Quienes salimos de casa para no volver más esperamos dejar en los que se quedan recuerdos que brillen cada noche cuando cierren los ojos. Queremos que piensen en nosotros y esbocen una pequeña o qué mejor una gran sonrisa. Quisiéramos dejar nuestro amor palpable por todas partes, besos entre las sábanas, abrazos por los rincones, quisiéramos también que nuestra ausencia doliera un poco, tener la certeza de que seremos inolvidables.
Para emprender el eterno viaje no podemos llevar demasiado en las maletas, acaso un puñado de canciones, porque la música viaja ligera y no hay algo que contenga mejor nuestras emociones, no hay algo que mejor las comprenda. Una melodía nos regresa de manera instantánea a aquel lugar que nos hizo felices, nos hace pensar en la gente que nos significa, nos cambia el ánimo o lo profundiza, abre viejas heridas y nos consuela. Mayormente la música sirve para momentos de añoranza. Para extrañar profundamente. Suspirar y dejar ir.
Avanzamos. Somos todos migrantes, como Angélique, quien nos cuenta que ha llegado a la Ciudad de México desde Francia. Ha llegado en la década de los sesenta. En un puerto se ha despedido para siempre de su madre, ha embarcado simplemente para irse sin buscar algo en particular. Se ha ido de casa para recuperar la capacidad de sorprenderse a cada paso en un lugar que desconoce, con una cultura ajena. Ha decidido ser una extraña. Y ha querido dejar un amor tranquilo para lanzarse hacia otros inciertos. Asegura que después de ella los hombres se vuelven guapos.

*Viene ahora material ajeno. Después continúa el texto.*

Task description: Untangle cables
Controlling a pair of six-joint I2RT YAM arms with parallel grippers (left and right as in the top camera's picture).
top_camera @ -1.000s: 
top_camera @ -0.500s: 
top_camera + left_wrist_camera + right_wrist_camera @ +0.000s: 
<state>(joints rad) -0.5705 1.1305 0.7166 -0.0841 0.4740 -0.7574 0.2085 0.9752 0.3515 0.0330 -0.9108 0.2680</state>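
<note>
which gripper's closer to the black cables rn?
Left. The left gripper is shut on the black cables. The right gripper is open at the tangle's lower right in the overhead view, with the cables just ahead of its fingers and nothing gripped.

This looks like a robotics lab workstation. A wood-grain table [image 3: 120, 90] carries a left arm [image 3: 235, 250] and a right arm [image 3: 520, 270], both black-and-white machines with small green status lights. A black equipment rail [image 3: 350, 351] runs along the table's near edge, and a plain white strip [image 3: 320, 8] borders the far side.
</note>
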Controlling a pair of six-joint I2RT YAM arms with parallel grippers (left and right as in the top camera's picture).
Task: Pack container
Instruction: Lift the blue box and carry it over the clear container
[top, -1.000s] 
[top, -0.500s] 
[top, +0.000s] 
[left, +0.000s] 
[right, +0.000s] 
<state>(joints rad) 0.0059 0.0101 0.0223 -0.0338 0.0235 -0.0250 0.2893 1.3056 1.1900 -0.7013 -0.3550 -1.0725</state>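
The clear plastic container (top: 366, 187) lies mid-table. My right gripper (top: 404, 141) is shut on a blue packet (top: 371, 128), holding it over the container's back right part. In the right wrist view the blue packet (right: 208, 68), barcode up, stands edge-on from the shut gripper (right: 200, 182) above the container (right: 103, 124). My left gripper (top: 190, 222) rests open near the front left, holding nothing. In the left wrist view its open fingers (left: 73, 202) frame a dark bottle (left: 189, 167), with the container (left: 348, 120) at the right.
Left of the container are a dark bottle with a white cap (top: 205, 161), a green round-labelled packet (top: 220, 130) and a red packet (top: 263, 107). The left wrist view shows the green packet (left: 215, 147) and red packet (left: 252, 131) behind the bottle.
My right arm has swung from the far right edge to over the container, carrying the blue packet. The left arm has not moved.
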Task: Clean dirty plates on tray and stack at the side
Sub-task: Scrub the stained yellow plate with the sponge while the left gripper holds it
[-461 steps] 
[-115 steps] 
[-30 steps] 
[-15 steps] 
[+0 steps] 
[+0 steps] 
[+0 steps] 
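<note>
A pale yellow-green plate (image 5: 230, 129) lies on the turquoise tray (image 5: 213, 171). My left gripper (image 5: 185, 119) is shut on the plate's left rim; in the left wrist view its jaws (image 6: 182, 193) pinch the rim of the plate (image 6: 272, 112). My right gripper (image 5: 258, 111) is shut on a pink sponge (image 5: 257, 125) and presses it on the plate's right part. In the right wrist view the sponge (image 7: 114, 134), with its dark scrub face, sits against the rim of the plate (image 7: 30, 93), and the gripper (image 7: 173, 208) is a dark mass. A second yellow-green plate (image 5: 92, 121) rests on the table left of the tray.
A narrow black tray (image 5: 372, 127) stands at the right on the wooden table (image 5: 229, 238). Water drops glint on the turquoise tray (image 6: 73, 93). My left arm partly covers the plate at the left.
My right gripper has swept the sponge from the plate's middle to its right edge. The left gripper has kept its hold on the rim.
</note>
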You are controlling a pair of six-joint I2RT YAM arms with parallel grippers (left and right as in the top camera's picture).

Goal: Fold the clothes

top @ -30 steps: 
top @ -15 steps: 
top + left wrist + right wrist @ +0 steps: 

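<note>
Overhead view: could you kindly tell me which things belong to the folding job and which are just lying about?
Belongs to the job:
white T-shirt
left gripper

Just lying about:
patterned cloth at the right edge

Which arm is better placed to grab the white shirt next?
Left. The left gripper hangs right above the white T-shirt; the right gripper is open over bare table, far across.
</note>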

Angélique goza tanto como sufre su partida. Su peregrinar infinito. Su color de piel la expone a ser vista con la admiración que supone lo distinto, pero también con el temor que explica la intolerancia. A ser señalada por ser más oscura, como si esto en verdad marcara una diferencia. Sabe que está a la mitad de dos mundos, el que era y el que es, su lugar de origen y la ciudad donde quiere estar. Ella misma es distinta todo el tiempo, se reinventa para seguir su camino. No le da miedo decir adiós. Nos canta su historia. Nos baila. Nos cuenta chistes. Nos entretiene. Tenemos el placer de conocerla en una función de cabaret. Descubrimos en ella a una amante del placer que como tal no desconoce el hecho de que la vida es constantemente un instante irrepetible. Hoy hay. Mañana, quién sabe. Cuando sabemos que algo se va acabar disfrutamos más los últimos minutos.
Es una mujer que no se arrepiente de nada. Pertenece a la secta de los traviesos. Nos dice que es una pecadora con experiencia. En ella habita la alegría de vivir que no se apaga ya ni con el desamor, ni con el racismo que sufre en todas partes. Sabe que hay gente que tiene más prejuicios que verdades y sigue cantando para que caigamos en su hechizo, para que creamos todo lo que nos dice aunque nos advierta toda la noche que mentir es algo que le gusta y que le sale muy bien. Es una mujer coqueta que tiene dividido el corazón y comparte con música las dos partes. Angélique es una obra perfecta para los que andamos de un lado a otro para sufrir por lo que se ha dejado, para soñar lo que no se tiene. Para los que aún escribimos cartas. Para los que estamos a la mitad. Para los que no podemos acostumbrarnos. Para los que la vida es siempre ir más allá. Siempre hacia otro lado. Para los que amamos todas las noches como si fuera la última.